In the entries that follow, the lines from the one with "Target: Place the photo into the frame" through the one with "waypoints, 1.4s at" are the ones to write out, exactly and with both ends included. Nothing else should appear.

[Data excerpts Boundary: Start]

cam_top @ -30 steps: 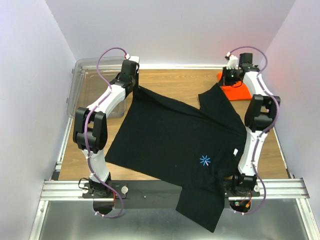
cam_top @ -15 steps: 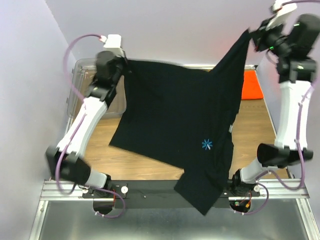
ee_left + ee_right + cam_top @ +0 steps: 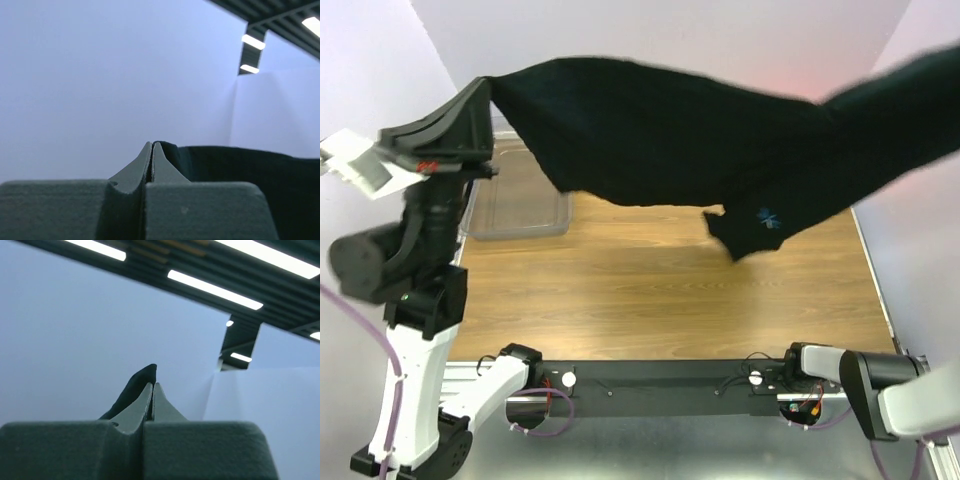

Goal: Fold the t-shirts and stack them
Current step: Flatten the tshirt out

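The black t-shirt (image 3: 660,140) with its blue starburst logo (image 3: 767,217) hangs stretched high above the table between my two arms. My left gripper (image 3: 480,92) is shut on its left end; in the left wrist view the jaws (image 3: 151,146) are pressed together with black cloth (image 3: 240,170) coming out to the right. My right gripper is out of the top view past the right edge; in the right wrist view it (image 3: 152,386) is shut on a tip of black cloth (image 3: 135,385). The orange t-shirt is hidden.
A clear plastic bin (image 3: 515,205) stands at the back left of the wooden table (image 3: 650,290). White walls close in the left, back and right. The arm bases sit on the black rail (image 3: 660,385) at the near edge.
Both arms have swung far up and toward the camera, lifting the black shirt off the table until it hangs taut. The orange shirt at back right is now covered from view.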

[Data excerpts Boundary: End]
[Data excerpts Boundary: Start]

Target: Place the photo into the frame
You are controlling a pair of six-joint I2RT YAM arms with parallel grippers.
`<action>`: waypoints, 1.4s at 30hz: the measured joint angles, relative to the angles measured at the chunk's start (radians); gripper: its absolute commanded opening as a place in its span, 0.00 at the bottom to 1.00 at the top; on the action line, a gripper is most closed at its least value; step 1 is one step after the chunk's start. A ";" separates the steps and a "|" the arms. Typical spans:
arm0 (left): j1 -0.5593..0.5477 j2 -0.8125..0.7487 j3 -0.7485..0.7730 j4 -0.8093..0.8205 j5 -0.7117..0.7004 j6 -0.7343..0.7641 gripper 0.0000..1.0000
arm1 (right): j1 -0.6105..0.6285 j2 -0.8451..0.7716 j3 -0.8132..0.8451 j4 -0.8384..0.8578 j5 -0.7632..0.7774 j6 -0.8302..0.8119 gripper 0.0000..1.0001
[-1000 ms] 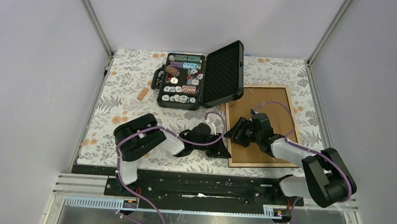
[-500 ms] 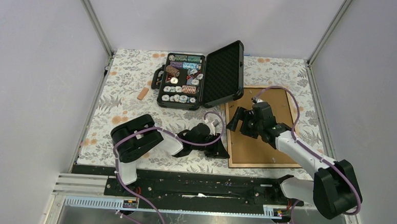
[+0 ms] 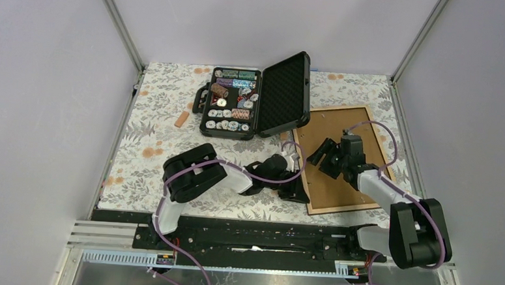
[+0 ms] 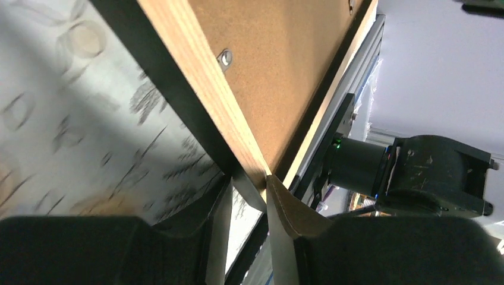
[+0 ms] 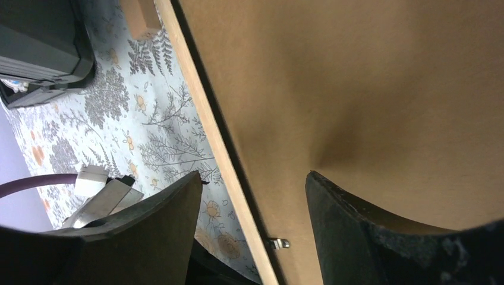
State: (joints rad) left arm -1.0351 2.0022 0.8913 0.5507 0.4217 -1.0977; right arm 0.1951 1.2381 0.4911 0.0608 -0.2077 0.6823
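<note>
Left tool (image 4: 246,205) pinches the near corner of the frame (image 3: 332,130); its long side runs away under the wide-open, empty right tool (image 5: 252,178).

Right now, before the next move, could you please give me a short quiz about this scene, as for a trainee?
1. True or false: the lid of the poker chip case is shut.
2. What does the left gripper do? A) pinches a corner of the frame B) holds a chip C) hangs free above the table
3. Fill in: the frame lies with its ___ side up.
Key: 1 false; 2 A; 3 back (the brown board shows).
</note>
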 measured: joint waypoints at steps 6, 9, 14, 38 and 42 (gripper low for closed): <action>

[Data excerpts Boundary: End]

_Task answer_.
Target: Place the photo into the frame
You are controlling a pair of six-joint I2RT YAM arms with parallel grippers.
`<action>`: waypoints, 1.4s at 30hz: the measured joint angles, relative to the angles measured at the chunk's start (radians); gripper: its absolute commanded opening as a place in its span, 0.00 at the bottom to 1.00 at the top; on the action line, a gripper is most closed at its least value; step 1 is one step after the chunk's start. A ";" separates the steps and a "|" the arms. Typical spans:

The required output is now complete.